I imagine that, for a front office exec, there’s nothing quite like the buzz you get from picking up another team’s non-tender and getting value from that player. Maybe it’s just ‘one man’s ceiling is another man’s floor,’ but in a business where one sector of the market has to continually work to find value in surprising places, it’s an important moment.
But is there much success to be found in the bargain bin? These are players that their own team has given up on — and we have some evidence that teams know more about their own players than the rest of the league, and that players that are re-signed are more successful. What can we learn from the successes and failures that we’ve seen in the past?
To answer that question, I loaded all the non-tendered players since 2007 into a database and looked at their pre- and post-non-tender numbers.
The first thing that leaps out at the page is that this is a tough thing to do. Since the 2007 season ended, 233 players have been non-tendered. That’s not counting this year’s 43. Of those 233, 20 were worth a win or more the season after they were let go. You’d have to invite twelve non-tenders to camp to get one of those guys — and be good enough to know in Spring Training which one was your guy.
There’s another way to tell that teams are generally pretty good at knowing which guys to let go. If you look at the non-tender list as a whole, 41% were above replacement the year they were non-tendered, and 27% were the next season. Not only did they pick players that didn’t get better, it looks like they were mostly right about which way those players were headed. Players normally get worse, this isn’t a group of 30-year-olds for the most part. In order to be non-tendered, you have to be under team control in the first place.
Eight non-tenders went on to have above-average seasons the next year: Willie Harris in 2008, Kelly Johnson, John Buck and Jack Cust in 2010, Russell Martin in 2011, Jeff Keppinger and Joe Saunders in 2012, and Mike Pelfrey last season. Just from looking at the success stories — particularly the number one former non-tender in the sample, Kelly Johnson (5.4 WAR) — you get a sense that you want your guy to have demonstrated defensive skills at interesting positions. Or, in the case of Keppinger and Harris (3.2 WAR, and second), the ability to play all over the diamond. Or, in the case of Cust, a singular skill at the plate.
So, the easiest way to spot a future contributor in the non-tenders? It’s so simple it’s stupid. Look at their value last year. Of the 20 players that contributed a win after being set free, only four were below replacement the year their team let them loose.

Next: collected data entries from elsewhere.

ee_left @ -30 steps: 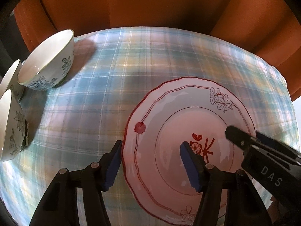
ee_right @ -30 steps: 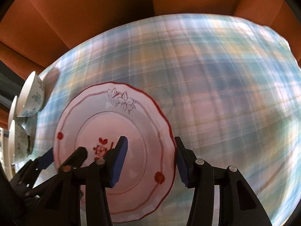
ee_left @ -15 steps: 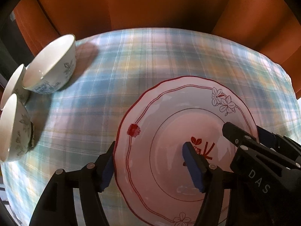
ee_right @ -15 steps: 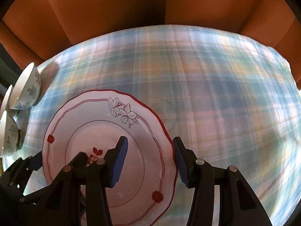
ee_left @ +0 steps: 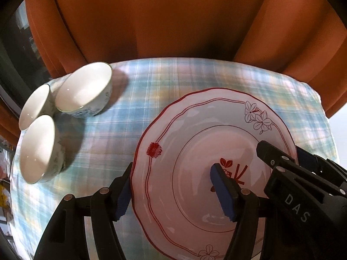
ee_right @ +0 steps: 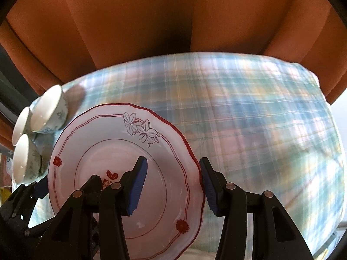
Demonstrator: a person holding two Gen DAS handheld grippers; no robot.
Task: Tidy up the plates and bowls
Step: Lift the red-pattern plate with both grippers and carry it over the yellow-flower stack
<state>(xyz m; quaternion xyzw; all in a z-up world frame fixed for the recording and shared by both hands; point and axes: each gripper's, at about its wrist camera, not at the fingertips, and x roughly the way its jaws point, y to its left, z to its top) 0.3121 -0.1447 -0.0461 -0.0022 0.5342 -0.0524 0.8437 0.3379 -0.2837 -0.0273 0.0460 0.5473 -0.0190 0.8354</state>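
Note:
A white scalloped plate (ee_left: 195, 130) with a red rim line and flower prints hangs above the plaid tablecloth (ee_left: 173, 75), carried by both grippers. My left gripper (ee_left: 171, 173) is shut on its left side: one blue pad sits under the rim, the other rests on the plate's centre. My right gripper (ee_right: 172, 162) is shut on the plate (ee_right: 104, 134) at the opposite edge, one pad on top and one outside the rim. Three white bowls (ee_left: 84, 88) with blue leaf patterns stand together at the table's left edge, and they also show as bowls (ee_right: 48, 110) in the right wrist view.
An orange curtain (ee_left: 173, 21) hangs right behind the table's far edge. The plaid cloth (ee_right: 260, 119) stretches bare to the right of the plate. A dark window frame (ee_left: 13, 54) lies beyond the bowls on the left.
Both grippers have risen with the plate between them, so the table and bowls look smaller and farther off. The left gripper's outer pad went from beside the rim to under it.

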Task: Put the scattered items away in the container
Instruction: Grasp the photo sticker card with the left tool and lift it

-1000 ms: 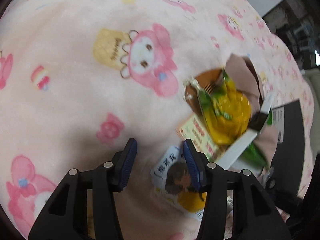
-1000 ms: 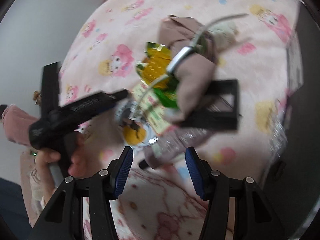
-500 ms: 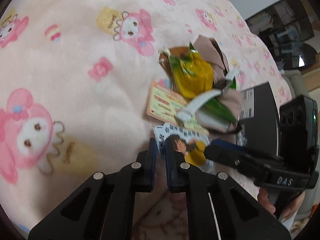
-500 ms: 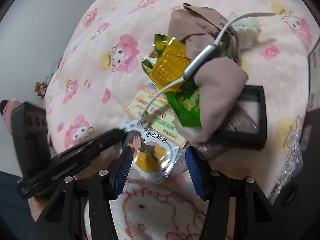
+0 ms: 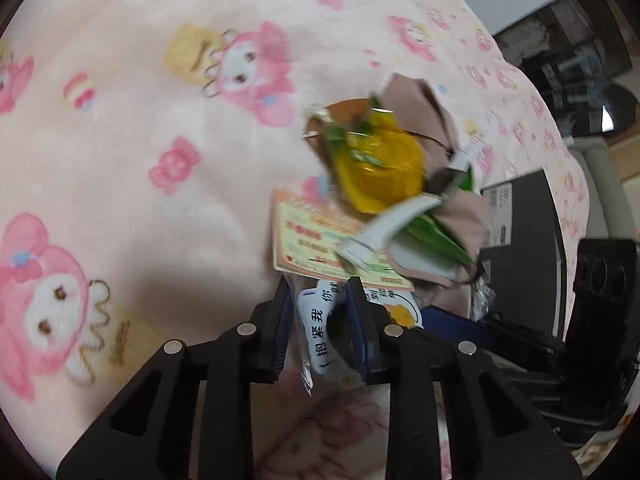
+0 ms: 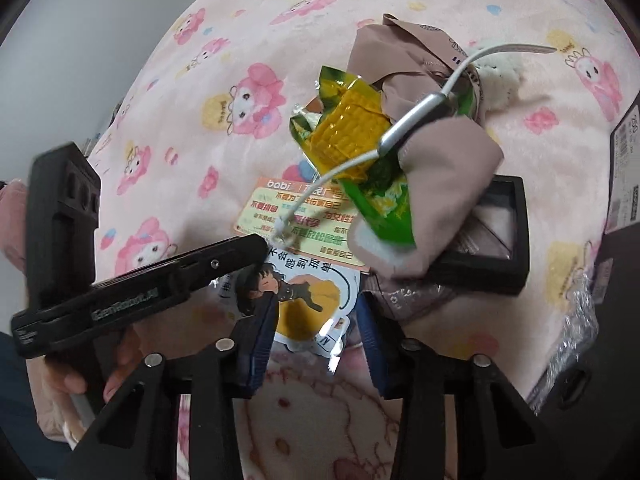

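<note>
White sticker packet (image 5: 316, 332) | inside left gripper (image 5: 319, 294), jaws just opening, loose | inside right gripper (image 6: 317, 306), jaws just closing, grip unclear

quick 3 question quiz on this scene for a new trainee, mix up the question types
1. True or false: the white cable runs across the yellow corn packet.
2. What pokes out from under the lower edge of the beige cloth?
A. a black frame
B. a blue mug
C. a wooden spoon
3. Short answer: which item lies between the fingers of the right gripper?

Key
1. True.
2. A, the black frame.
3. The cartoon sticker packet. The jaws have just been closing, with the packet between them.
</note>
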The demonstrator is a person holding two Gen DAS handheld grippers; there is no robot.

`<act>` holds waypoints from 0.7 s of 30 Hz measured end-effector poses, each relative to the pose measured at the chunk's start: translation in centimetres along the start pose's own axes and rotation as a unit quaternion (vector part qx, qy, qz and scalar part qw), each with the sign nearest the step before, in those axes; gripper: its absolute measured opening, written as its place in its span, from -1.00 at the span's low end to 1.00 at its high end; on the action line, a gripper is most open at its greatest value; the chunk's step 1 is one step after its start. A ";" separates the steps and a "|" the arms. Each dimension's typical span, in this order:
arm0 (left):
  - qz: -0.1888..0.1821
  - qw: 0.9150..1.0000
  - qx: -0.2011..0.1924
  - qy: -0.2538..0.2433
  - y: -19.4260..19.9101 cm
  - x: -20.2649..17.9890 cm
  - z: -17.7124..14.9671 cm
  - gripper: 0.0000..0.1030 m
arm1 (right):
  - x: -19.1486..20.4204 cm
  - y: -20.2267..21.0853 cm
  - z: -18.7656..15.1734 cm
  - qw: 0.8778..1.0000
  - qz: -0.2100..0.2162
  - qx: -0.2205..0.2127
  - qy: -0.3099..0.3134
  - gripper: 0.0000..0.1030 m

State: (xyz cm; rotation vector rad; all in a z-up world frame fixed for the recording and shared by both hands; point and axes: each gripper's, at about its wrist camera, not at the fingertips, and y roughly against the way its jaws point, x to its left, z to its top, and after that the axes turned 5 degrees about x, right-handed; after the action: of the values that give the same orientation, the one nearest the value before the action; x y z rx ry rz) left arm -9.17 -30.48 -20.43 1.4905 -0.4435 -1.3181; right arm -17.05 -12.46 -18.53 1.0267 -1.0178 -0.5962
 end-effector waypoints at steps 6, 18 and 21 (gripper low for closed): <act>-0.021 0.999 -0.028 -0.019 3.9 -2.4 -1.8 -0.57 | 0.1 3.4 -1.4 0.999 0.031 -0.036 -0.011 -0.36; -0.061 0.991 -0.059 -0.105 7.9 -12.2 -6.5 -0.68 | 0.1 11.3 -7.4 0.992 0.082 -0.093 -0.016 -0.36; -0.067 0.988 -0.056 -0.125 7.7 -14.8 -7.6 -0.70 | -0.9 13.3 -9.3 0.990 0.087 -0.109 -0.029 -0.36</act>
State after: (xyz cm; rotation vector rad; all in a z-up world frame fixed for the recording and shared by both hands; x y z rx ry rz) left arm -4.64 -18.09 -7.69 1.2855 -0.4273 -1.6206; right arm -9.67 -2.26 -8.33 0.7235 -1.0549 -0.5829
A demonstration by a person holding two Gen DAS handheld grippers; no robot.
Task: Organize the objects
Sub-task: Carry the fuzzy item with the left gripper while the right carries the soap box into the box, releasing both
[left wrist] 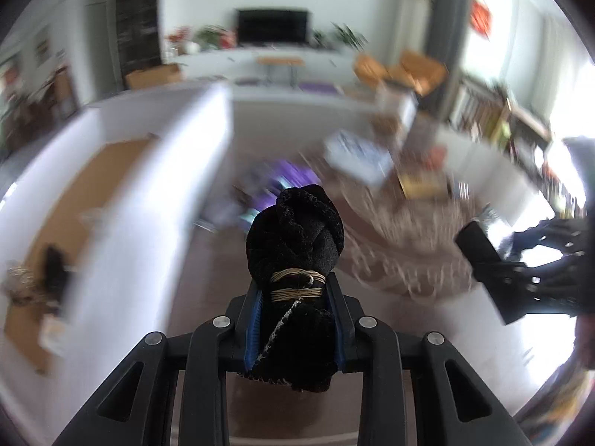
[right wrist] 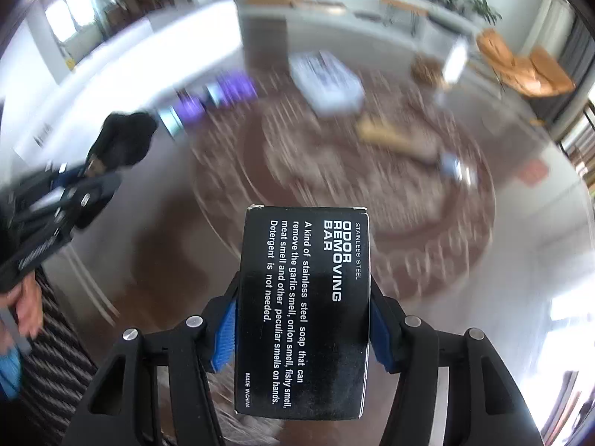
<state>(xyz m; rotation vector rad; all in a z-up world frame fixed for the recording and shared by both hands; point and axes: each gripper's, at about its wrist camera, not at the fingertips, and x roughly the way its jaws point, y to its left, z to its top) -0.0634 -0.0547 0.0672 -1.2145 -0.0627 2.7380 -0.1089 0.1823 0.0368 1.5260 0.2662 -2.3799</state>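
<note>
My left gripper point(left wrist: 295, 293) is shut on a black cloth bundle point(left wrist: 295, 230) tied with tan string, held up in the air. My right gripper point(right wrist: 303, 297) is shut on a black box point(right wrist: 303, 312) printed "Odor Removing Bar", also held in the air. In the left wrist view the right gripper with the black box point(left wrist: 479, 245) shows at the right edge. In the right wrist view the left gripper with the cloth bundle point(right wrist: 124, 141) shows at the left. The room behind both is motion-blurred.
A round patterned rug point(right wrist: 346, 186) lies on the brown floor with a white box point(right wrist: 327, 81), purple items point(right wrist: 230, 91) and a tan object point(right wrist: 394, 137) on it. A white shelf point(left wrist: 148, 171) with a wood surface stands left. Orange chairs point(right wrist: 524, 67) stand far right.
</note>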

That’s Matt Capps (1.2 WAR in 2010), Alfredo Aceves (1.1 WAR in 2011), Jonny Gomes (1.1 WAR in 2009) and Aaron Miles (1.8 WAR in 2008) in case you were wondering, or a platoon slugger, two relievers and an infielder that had one good year with the glove. Eight successful non-tender pickups put up between zero and one win before getting released, and the other eight were worth more than a win. So if you only look at non-tendered players that were above replacement, you double your odds of finding a useful player.
It’s still no better than a one-in-five shot if that’s your player pool. But it does say that Jerome Williams is probably a better acquisition than Dylan Axelrod, just by the numbers. Perhaps the usefulness of past non-tendered catchers makes J.P. Arencibia interesting, but Chris Nelson, coming off a below replacement level season and having struggled to show defensive value at any position — he’s got a major hill to climb until he’s productive for a major league team.
If you set your sights low — say, a fourth outfielder, a backup catcher, a super-utility guy, or a swing man between the bullpen and the rotation — you might find your guy in the non-tender list. You’ll want to look into players like Justin Turner, Ryan Webb, Jerome Williams and Derrick Robinson, probably. At least that way you’ve bettered your odds.